I'm working on a server for a multi-player game that has to control a few thousand creatures, running around in the world. Every creature has an AI with a heartbeat method that is called every few ms/s, if a player is nearby, so they can react.
Currently the AI uses enumerators as "routines", e.g.
IEnumerable WanderAround(int radius)
{
// Do something
}
which are called from "state methods", which are called in foreachs, yielding in the heartbeat so you get back to the same spot on every tick.
void OnHeartbeat()
{
// Do checks, maybe select a new state method...

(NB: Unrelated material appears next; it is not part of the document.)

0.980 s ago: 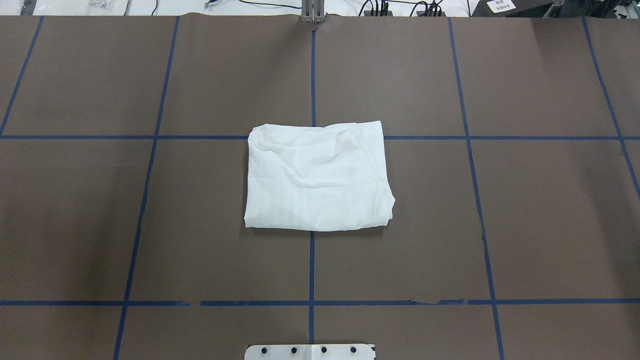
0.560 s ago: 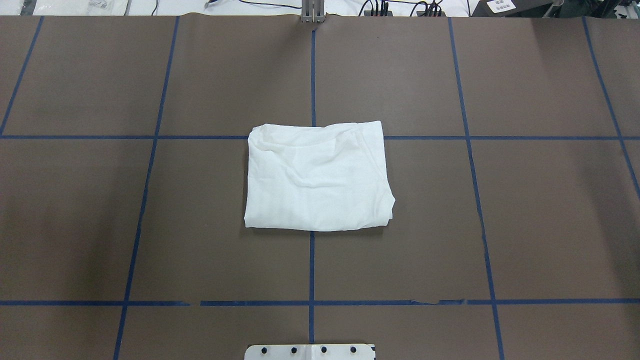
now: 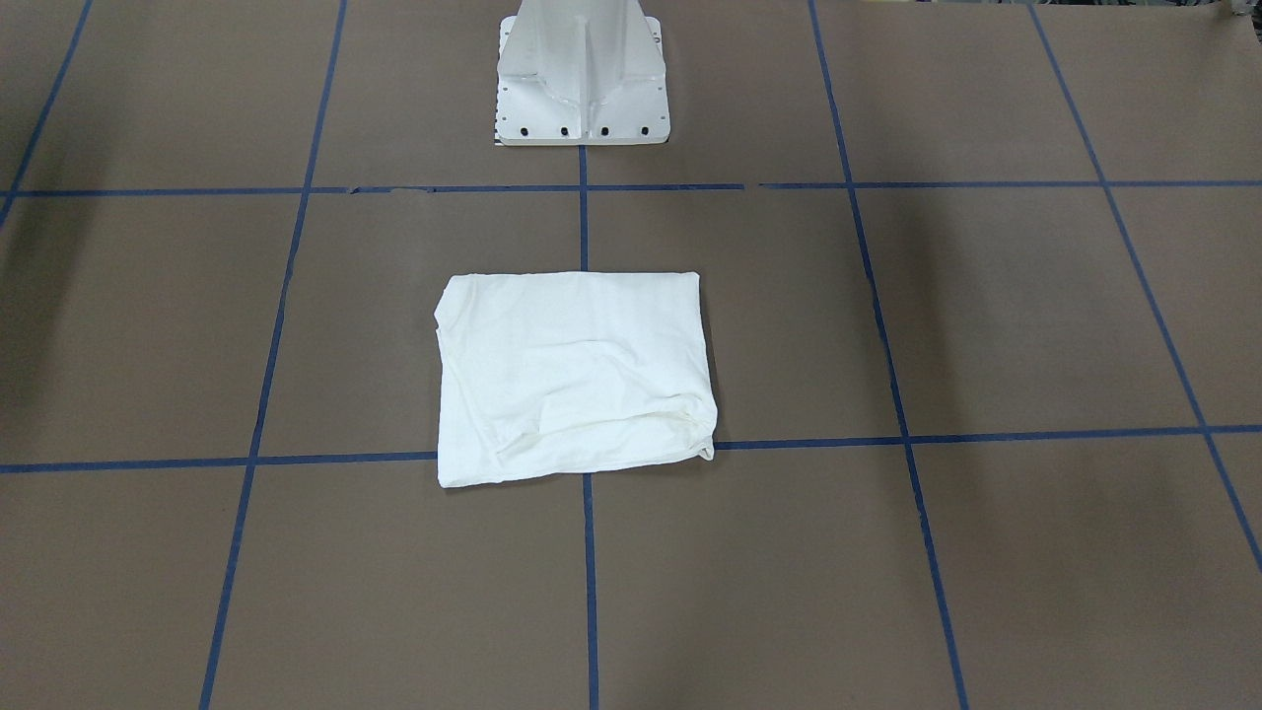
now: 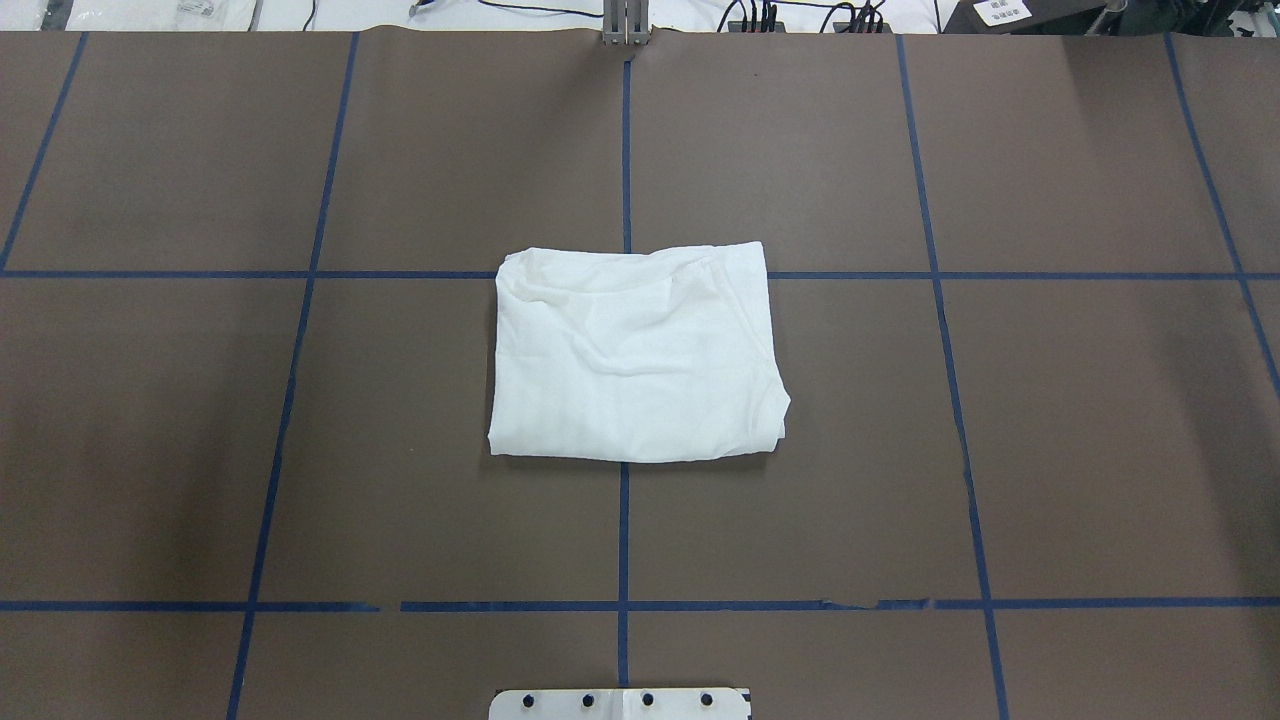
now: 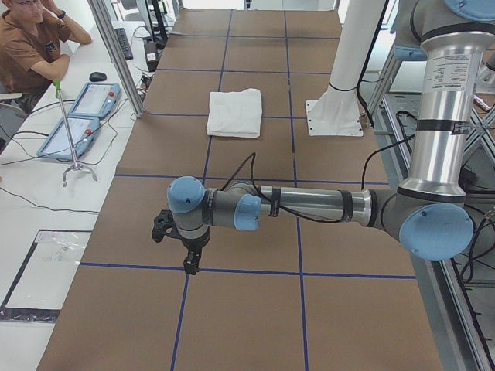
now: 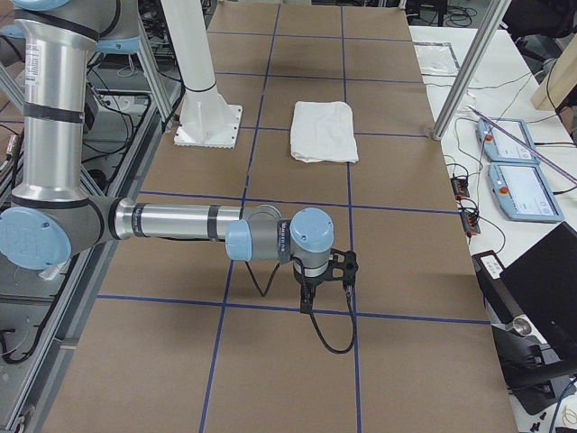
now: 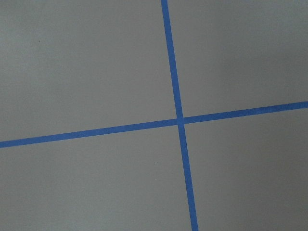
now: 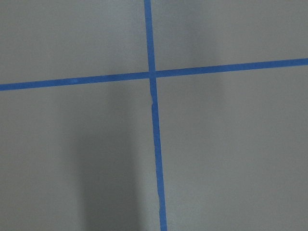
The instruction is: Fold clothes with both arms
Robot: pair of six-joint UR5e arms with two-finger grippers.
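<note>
Brown table (image 4: 150, 420), folded T-shirt (image 4: 635, 355) — long axis left-right

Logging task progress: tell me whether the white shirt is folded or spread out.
Folded. The shirt lies as a compact rectangle on the table; no sleeves stick out.

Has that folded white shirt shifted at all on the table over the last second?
No. The white shirt covers the same crossing of the blue tape lines as before, and its corners are unshifted against them.
</note>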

// Then continue the current sequence
currentState.MoveNext();
}
Naturally the routines have to be called in a loop as well, because they wouldn't execute otherwise. But since I'm not the one writing those AIs, but newbies who aren't necessarily programmers, I'm pre-compiling the AIs (simple .cs files) before compiling them on server start. This gives me AI scripts that look like this:
override IEnumerable Idle()
{
Do(WanderAround(400));
Do(Wait(3000));
}
override IEnumerable Aggro()
{
Do(Attack());
Do(Wait(3000));
}
with Do
being replaced by a foreach that iterates over the routine call.
I really like this design because the AIs are easy to understand, yet powerful. It's not simple states but it's not a hard to understand/write behavior tree either.
Now to my actual "problem", I don't like the Do
wrapper, I don't like having to pre-compile my scripts. But I just can't think of any other way to implement this without the loops, that I want to hide because of verbosity and the skill level of the people who're gonna write these scripts.
foreach(var r in Attack()) yield return r;
I'd wish there'd be a way to call the routines without an explicit loop, but that's not possible because I have to yield from the state method.
And I can't use async/await because it doesn't fit the tick design that I depend on (the AIs can be quite complex and I honestly don't know how I would implement that using async). Also I'd just trade Do()
against await
, not that much of an improvement.
So my question is: Can anyone think of a way to get rid of that loop wrapper? I'd be open to using other .NET languages that I can use as scripts (compiling them on server start) if there's one that supports this somehow.